So... the way I see it, you have 3 choices. You can punish her, instantly, strongly enough that she is seriously unlikely to try it again. Be prepared though, to do it again, and MUCH harder, if it wasn't effective. Also be prepared that she may 'up the ante' herself & get seriously aggressive, &/or she may just try something different - kicking at you for eg. Or you can use gradual desensitisation combined with rewards, to change her whole attitude. Or you can just tie her in such a way that she can't bite or kick, and just ignore what she thinks about it and just do it.


----------



## loosie (Jun 19, 2008)

Bettythepony said:


> she starts getting more mad about it so maybe if I gave her a longer break before and after that she’ll be happier. And for her, the 4th hole on each side is not quite tight enough. Thanks!


No, the point of the exercise is to prove to her it's OK. So you DON'T continue to just tighten the girth, regardless how slowly. So if she can tolerate it up the the 3rd hole, that is as far as I'd go, until she is GOOD about that. Then you can add one more hole - where it used to be too much for her - and that will hopefully be the new 'uncomfortable but tolerable' level, until she becomes happy about that.


----------



## Bettythepony (Aug 23, 2020)

@loosie thanks for clarifying. I’m still a bit confused. So once I get to the third hole and she tolerates it, what do I do after I reward her, take the saddle off? But wouldn’t that not work because they only think in the second? Or do I just do something else for a bit and then tighten it more? And then when she does try to bite I should let her punish herself by meeting her in the middle with my elbow without emotion and then continuing on? And if I do take the saddle off, do I just leave her for the day or put it back on a few minutes after?


----------



## Horsef (May 1, 2014)

Bettythepony said:


> @loosie thanks for clarifying. I’m still a bit confused. So once I get to the third hole and she tolerates it, what do I do after I reward her, take the saddle off? But wouldn’t that not work because they only think in the second? Or do I just do something else for a bit and then tighten it more? And then when she does try to bite I should let her punish herself by meeting her in the middle with my elbow without emotion and then continuing on? And if I do take the saddle off, do I just leave her for the day or put it back on a few minutes after?

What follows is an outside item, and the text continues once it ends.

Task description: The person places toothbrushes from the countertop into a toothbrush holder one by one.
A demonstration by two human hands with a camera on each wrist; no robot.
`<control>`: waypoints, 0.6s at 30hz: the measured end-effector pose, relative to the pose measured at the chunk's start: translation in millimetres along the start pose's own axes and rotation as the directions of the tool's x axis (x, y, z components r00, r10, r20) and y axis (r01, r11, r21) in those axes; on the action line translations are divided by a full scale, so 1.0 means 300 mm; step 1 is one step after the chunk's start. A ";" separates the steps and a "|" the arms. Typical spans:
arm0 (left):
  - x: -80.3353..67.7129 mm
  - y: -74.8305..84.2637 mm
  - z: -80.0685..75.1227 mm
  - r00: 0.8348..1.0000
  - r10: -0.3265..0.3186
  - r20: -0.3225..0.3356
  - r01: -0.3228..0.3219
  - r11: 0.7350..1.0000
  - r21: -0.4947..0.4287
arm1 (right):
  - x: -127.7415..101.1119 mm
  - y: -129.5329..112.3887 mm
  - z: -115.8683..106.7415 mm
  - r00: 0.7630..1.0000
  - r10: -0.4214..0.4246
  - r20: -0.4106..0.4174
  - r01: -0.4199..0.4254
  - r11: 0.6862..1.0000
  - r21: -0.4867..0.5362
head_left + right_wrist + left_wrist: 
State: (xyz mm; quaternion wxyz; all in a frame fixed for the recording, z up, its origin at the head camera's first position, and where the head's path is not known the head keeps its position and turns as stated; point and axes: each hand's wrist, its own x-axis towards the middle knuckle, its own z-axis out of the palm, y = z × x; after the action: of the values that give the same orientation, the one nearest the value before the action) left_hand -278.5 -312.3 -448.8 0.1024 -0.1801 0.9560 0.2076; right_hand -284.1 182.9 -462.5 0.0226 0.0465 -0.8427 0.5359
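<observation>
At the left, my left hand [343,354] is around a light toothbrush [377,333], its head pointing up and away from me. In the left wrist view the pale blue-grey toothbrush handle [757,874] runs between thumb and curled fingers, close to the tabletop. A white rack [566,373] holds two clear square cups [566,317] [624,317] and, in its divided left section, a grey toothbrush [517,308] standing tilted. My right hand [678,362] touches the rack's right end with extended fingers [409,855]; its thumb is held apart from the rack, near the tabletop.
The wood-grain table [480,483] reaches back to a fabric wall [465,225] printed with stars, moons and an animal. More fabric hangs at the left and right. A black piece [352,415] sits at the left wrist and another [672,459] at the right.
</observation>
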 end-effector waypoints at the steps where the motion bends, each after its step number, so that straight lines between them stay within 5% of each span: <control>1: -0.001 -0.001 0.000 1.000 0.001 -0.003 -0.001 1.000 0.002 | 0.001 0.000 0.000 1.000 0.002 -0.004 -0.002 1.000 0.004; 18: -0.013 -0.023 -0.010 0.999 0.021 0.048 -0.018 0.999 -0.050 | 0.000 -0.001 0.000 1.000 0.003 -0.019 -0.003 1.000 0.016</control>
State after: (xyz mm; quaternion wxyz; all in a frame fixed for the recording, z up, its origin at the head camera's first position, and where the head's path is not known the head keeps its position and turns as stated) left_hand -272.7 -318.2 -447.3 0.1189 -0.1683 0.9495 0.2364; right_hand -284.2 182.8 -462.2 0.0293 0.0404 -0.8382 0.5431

What I would do at that point (and I might be wrong, more experienced people will correct me) is take her out in the arena, do a bit of ground work and reach for the girth to see the reaction (without looking straight at her). If she starts to complain, redirect your hand to do something else (like scratch her), do a bit more ground work, reach again. On an on until she doesn't react. But you can't be doing this and having a lesson at a specific time and be in a rush. It takes however long it takes. Even if you don't ride that time. If you don't get to no reaction in a reasonable amount of time, stop on a high note (her doing something well, not necessarily anything to do with the girth). I personally don't treat my mare (because she is a fat glutton and looses her mind completely if there are treats involved and all learning stops for her to salivate and open her eyes and ears and nostrils to their widest settings) but if your horse is ok with treats, throw some in as well - not for the girth though but for the new groundwork figure you are teaching her. That way girth is a non event and this shiny new figure is the focus. The point of the exercise is to make the girth a non-event. 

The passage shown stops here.